Adventures in Southern Seas eBook

This eBook from the Gutenberg Project consists of approximately 208 pages of information about Adventures in Southern Seas.

Presently the party from the cabin came on deck, when I perceived that Pedro de Castro was one of those who had been present at the conference.  The young Spanish officer was now all smiles and affability, and Donna Isabel and her son, accompanying him to his boat, were rowed aboard the frigate.

Hartog then came to me, and I could see he was worried, and ashamed at having shut me out from what had taken place in the cabin.

“Forgive me, comrade,” he said, “but Donna Isabel would have none present at the interview with the Spaniard save only myself and her son Pedro.”

“Since when has Donna Isabel Barreto become captain of this ship?” I asked.

“Nay, Peter, I forgive thee that sneer,” answered Hartog, “though I would not take it from another.  It has been decided to transfer the treasure to the Spanish frigate, the captain of the warship undertaking to protect us while we remain in this port and to pay for all necessary repairs to our ship.  These were the best terms I could make, and they seem to me fair enough.”

I had no desire to haggle over terms, for I was already rich enough to make me careless of what became of the gold we had taken from the Island of Armenio, but I realized how great was the influence Donna Isabel had acquired over Hartog in order to induce him to lay aside his claim to a part of the treasure.

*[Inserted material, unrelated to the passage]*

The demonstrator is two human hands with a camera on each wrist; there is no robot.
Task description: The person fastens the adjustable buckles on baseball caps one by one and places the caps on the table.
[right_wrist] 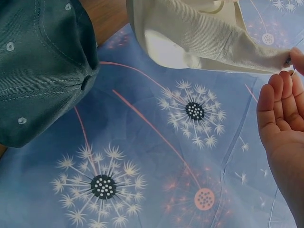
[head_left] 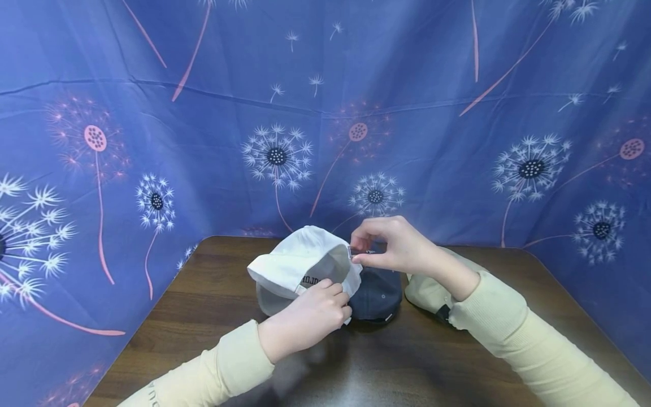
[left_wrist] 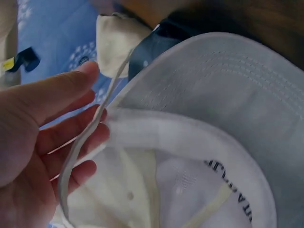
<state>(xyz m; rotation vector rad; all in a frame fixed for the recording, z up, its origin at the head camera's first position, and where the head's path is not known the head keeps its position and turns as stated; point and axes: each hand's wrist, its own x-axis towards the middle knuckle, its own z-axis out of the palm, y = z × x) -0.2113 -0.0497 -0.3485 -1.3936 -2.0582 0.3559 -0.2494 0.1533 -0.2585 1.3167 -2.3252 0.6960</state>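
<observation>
A white cap point(head_left: 300, 249) is tilted above the table between both hands, its inside facing right, with dark lettering on the inner band. My left hand point(head_left: 316, 311) holds its lower rim. In the left wrist view, a narrow pale strip point(left_wrist: 71, 164) of the cap runs across the fingers, and the thumb stands apart from them. My right hand point(head_left: 394, 243) pinches the cap's far right edge between thumb and fingers. Behind it, a navy cap point(head_left: 376, 297) sits on the table, partly hidden by the white one. The white cap's grey underbrim point(left_wrist: 228, 85) shows in the left wrist view.
A beige cap point(head_left: 427, 291) lies right of the navy one, partly covered by the right forearm. The brown wooden table point(head_left: 203, 294) is bordered at the back and sides by a blue dandelion-print cloth point(head_left: 325, 68).
</observation>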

During the day a boat came from the frigate into which the gold was loaded and transferred to the warship, together with the Spaniards we had aboard of us, whom I was glad to be rid of on any terms, and that evening was the first upon which I had felt at home in our cabin since Donna Isabel and her people had joined us.

It was a beautiful evening, with a gentle breeze off the shore—­the very night, as I remarked to Hartog, to put to sea.

“I wish we could up anchor and be off,” answered Hartog.  “But we have work to do ashore in attending to the ship’s repairs before we may hope to leave this place where, I make no doubt, we shall be imposed upon and robbed by the sweepings of Europe who inhabit this island.  It is fortunate we have the word of the Spanish captain that he himself will be responsible for all we need.”

I did not answer, for I did not share in Hartog’s sanguine expectations regarding the Spaniards.  I had experienced too many acts of treachery to trust them, and there existed, as I knew, at this time, a natural antipathy between the Netherlands and Spain, which made any binding compact between the people of these rival nations impossible.  I did not, however, voice my suspicions lest my opposition might be attributed to jealousy.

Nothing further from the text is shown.